By Vickey Mouze, U.S. Army Garrison-Hawaii Public AffairsOctober 18, 2010
SCHOFIELD BARRACKS, Hawaii - Retirees and spouses convened at the Nehelani to get flu shots, blood pressure checks and current information at the annual Retiree Appreciation Day, held here, Oct. 9.
Sponsored by the Army Retiree Council-Hawaii, RAD features information tables and briefings of interest to retirees and spouses. Briefings provided the latest information concerning retiree health care, the U.S. Army Garrison-Hawaii and veterans' organizations.
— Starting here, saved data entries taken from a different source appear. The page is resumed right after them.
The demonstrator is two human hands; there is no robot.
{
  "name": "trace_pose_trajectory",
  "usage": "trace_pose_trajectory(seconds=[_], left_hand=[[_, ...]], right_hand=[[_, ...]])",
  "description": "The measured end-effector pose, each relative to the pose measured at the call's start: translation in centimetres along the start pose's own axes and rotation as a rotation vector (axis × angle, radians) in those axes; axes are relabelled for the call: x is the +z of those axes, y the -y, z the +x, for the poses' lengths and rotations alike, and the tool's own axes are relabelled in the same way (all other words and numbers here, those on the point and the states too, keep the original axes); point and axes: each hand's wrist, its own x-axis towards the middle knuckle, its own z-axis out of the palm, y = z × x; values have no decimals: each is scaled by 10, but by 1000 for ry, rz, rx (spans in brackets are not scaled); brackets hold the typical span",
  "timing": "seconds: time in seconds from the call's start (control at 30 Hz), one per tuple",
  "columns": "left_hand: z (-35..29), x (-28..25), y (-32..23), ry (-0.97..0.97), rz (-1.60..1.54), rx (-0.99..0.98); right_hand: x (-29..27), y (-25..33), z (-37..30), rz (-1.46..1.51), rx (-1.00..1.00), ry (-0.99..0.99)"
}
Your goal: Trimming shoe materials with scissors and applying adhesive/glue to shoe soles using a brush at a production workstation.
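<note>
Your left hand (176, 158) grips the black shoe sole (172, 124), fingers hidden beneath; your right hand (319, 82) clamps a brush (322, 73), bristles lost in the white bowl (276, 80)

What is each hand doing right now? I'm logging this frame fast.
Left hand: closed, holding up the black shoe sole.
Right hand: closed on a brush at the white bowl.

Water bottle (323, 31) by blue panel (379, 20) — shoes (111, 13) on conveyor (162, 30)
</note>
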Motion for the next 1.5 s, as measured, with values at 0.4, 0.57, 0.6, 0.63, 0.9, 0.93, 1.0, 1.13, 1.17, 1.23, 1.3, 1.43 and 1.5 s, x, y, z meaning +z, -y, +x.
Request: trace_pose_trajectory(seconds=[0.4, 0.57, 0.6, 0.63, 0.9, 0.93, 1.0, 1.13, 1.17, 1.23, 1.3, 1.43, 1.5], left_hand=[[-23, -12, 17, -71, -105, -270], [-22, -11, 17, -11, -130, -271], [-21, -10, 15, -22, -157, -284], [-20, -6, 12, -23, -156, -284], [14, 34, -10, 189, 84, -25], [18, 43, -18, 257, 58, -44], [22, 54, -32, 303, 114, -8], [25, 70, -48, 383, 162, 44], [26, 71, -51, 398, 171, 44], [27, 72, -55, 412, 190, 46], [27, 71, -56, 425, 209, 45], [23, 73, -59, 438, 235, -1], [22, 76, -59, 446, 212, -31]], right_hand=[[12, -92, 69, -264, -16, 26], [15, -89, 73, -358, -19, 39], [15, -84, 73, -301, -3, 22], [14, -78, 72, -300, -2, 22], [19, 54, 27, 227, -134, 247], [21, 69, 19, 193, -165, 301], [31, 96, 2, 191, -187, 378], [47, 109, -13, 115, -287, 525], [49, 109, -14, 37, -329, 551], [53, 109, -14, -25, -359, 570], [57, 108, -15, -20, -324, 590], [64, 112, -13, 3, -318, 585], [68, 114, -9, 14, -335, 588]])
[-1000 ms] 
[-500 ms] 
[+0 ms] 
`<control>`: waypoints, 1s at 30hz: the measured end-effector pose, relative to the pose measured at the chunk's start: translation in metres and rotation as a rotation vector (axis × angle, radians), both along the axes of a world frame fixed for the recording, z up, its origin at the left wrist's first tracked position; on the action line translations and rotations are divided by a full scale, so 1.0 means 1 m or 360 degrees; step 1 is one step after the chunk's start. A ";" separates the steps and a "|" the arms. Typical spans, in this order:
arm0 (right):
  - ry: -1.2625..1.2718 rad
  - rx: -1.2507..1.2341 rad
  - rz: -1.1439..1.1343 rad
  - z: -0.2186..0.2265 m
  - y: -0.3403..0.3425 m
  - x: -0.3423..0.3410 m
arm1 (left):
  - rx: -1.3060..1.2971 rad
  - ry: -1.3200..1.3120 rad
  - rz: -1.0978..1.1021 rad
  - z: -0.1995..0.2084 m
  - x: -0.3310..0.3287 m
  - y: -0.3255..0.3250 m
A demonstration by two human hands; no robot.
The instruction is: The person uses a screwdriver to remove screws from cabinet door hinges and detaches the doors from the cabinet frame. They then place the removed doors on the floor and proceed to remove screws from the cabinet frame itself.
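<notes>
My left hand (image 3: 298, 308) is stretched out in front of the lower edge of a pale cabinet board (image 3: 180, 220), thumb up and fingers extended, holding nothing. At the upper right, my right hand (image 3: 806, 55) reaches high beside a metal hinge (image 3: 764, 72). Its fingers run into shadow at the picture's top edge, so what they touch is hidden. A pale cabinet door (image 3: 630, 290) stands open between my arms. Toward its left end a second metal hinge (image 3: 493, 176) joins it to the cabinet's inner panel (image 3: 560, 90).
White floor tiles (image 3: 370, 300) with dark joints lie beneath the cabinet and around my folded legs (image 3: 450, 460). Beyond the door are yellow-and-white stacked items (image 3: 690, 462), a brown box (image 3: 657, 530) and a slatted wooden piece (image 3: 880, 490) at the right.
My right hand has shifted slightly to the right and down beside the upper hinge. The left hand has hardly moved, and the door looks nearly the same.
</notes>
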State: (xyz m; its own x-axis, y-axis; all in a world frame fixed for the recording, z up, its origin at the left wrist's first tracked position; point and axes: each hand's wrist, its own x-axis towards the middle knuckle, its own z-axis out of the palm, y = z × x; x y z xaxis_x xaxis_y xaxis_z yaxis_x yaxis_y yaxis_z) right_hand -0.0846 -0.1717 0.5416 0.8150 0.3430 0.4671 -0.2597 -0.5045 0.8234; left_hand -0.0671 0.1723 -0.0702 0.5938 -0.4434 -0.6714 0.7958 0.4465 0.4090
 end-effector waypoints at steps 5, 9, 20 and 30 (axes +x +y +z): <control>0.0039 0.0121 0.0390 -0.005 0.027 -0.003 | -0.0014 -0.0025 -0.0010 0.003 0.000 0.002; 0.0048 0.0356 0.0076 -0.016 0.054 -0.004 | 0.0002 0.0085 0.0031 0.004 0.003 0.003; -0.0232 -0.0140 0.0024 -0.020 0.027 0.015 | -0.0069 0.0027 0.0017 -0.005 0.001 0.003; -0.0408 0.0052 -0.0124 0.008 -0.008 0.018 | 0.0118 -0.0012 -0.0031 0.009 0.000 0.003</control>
The day started with a speech from retired Lt. Gen. Allen Ono, chairman of the Army Retiree Council-Hawaii, who welcomed attendees. Besides providing useful information, Ono noted, the event also serves as a reunion.
"Look around and you will see others who have served our proud nation for a long time, and now are retirees," he said.
After Ono, retired Command Sgt. Maj. Donald Devaney, who co-chairs the council, presented a tribute to deceased retirees from the past year. A lone bugler played a moving rendition of taps, and then Devaney read 75 names of the deceased, with ranks ranging from specialist to general.
Next, Brig. Gen. Keith Gallagher, commanding general, Pacific Region Medical Command and Tripler Army Medical Center, urged audience members to designate a primary care manager, whether through Tricare or through private insurance.
"Nineteen thousand, five hundred of you (retirees and spouses) are not enrolled in Tricare Prime/Plus at Tripler," Gallagher said. "It is important to you that you have a primary care manager, whether it's at Tripler, downtown or elsewhere on the island.
"If you have chronic medical problems, it's imperative to get a primary care manager so that he or she can provide you the advice, medicine and education to maintain your health status, or better yet, to improve it," he said.
Citing guidance from the American Academy of Family Physicians, Gallagher said that people older than 50 should get either colorectal screenings or colonoscopies to rule out colon cancer. He recommended that women get regular mammograms and cervical screenings. He also recommended yearly head-to-toe skin-cancer screenings.
"All of these screenings are crucial to the well-being of a person, and I recommend highly that you get these procedures done if you fall into this age category," he said, adding that the screenings are even more urgent for individuals with a family history of these cancers.
"All of you out there look marvelous; each one of you looks healthy," he said. "That's what it's all about - staying healthy and living a great life."
Col. Douglas Mulbury, commander, U.S. Army Garrison-Hawaii, then discussed ongoing and planned improvements within USAG-HI. He was followed by representatives from the Department of Veterans Affairs, the Office of Veterans Services and Tripler patient education.